« L’entrepreneuriat en France est encore extrêmement masculin », déclare Viviane de Beaufort, professeure à l’école de commerce Essec, et fondatrice du Club génération #startuppeuse qui accueille des « projets à impact » portés par des femmes, à l’occasion de l’évènement Entreprendre au féminin le 28 mai dernier, à Courbevoie. Parmi les personnes présentes à cet évènement, 99 % étaient des femmes, et la majorité des créatrices d’entreprise interrogées soulèvent un problème de confiance en elles et de légitimité.

« Les femmes ont besoin d’un réseau pour se rassurer », plaide ce soir-là Viviane de Beaufort. « On s’aperçoit que leur parole n’est pas la même dès qu’il y a un homme dans la salle, on appelle ça le complexe de l’imposteur », décrit-elle en effet d’un manque de confiance provenant aussi du regard extérieur.

« C’est vrai qu’on se pose plus de questions que les hommes, je pense, soulève Jeanne, venue se renseigner sur le monde de l’entreprenariat féminin avant de créer une entreprises d’événementiel. La société semble nous dire qu’on n’a pas les épaules pour, et forcément, on se met plus de barrières. »

« Tout est toujours plus simple quand on est un homme, renchérit Véronique, patronne d’une entreprise du secteur numérique. Au début, je me suis dis que je n’y arriverais jamais, qu’il y avait trop de contraintes. Mais il faut oser, les choses sont en train de changer pour nous les femmes. » D’après elle, le problème que les femmes souhaitant créer leur entreprise rencontrent serait aussi à chercher dans leurs mécanismes internes : « Il ne faut plus avoir peur », affirme-t-elle.

Engie mise sur la création de start-up internes par ses salariées

Valérie Gaudart, responsable attraction des talents et marketing des ressources humaines chez Engie et Marianne Gallardo, « intrapreneure » dans la même entreprise, étaient présentes le 28 mai à Courbevoie pour évoquer le parcours de cette dernière via le programme 66 miles. Ce dispositif d’intrapreneuriat féminin pour les entreprises, proposé aux sociétés par l’agence d’innovation Five by five, a vocation à remettre les femmes au « cœur des processus d’innovation » en leur donnant les moyens d’entreprendre dans leur entreprise.

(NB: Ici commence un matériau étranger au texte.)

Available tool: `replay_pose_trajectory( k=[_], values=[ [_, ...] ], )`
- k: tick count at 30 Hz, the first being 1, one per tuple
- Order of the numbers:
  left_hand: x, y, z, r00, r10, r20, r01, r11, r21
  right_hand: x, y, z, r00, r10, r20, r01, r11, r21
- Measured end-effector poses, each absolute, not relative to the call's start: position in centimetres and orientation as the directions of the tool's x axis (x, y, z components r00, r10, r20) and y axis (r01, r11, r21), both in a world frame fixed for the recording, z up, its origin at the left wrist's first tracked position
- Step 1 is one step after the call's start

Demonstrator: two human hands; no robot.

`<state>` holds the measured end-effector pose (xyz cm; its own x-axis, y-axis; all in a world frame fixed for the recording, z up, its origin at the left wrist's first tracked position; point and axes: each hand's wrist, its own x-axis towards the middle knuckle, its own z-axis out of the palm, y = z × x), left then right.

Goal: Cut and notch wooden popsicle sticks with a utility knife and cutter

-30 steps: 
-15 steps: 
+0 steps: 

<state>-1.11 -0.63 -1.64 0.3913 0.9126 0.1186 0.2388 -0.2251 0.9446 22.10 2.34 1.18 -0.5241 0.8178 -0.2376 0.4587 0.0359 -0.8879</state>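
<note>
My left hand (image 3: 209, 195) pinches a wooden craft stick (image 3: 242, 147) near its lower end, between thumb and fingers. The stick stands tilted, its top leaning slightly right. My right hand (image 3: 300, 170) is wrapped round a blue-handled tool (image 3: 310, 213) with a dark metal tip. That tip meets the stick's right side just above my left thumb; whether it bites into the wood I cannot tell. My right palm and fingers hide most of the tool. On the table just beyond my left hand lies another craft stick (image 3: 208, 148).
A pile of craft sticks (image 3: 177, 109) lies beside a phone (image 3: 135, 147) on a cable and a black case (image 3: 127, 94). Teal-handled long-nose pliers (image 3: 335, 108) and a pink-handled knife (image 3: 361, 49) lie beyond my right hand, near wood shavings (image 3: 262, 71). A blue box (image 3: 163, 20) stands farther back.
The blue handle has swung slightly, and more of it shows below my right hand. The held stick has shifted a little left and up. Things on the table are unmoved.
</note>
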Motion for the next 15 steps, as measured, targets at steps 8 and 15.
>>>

« Il y a quatre ans, j’ai commencé à travailler sur un sujet assez en marge des sujets traités habituellement : trouver une alternative verte sur la chloration des eaux de process, commente Marianne Gallardo. Les industriels utilisent de l’eau pour tous leurs processus, et cette eau, si on la laisse circuler dans les circuits, développe des organismes, des bactéries, des algues, qui peuvent perturber la performance et dégrader le matériel. Donc les industriels utilisent de l’eau de javel. »

Marianne Gallardo précise que cette pratique est autorisée et réglementaire, mais qu’il y a quatre ans, une filiale d’Engie a formulé une demande interne pour trouver une alternative plus écologique à ce problème. La chercheuse de la multinationale se tourne vers l’utilisation de biopolymères marins.

Depuis, Marianne Gallardo a déposé deux brevets, réduisant de 90 % l’utilisation de chlore sur le site industriel de la filiale. « Valérie Gaudart m’a trouvé, et m’a proposé de faire partie du programme 66 miles, se souvient la chercheuse. Elle m’a dit qu’elle recherchait des talents comme moi, mais pour moi, je faisais juste mon job, et on me parle de talent… Je n’y croyais pas. » Aujourd’hui, Marianne Gallardo en est à l’étape de pré-industrialisation de sa solution.

« Grâce à cette formation, j’ai présenté le projet aux Trophées de l’innovation (un concours interne au groupe, Ndlr), que j’ai remporté avec la green business catégorie, poursuit-elle. Par la suite, je suis rentrée à la Engie fab, qui est une couveuse qui amène un projet vers l’accélération et si possible en incubateur pour créer de la valeur ».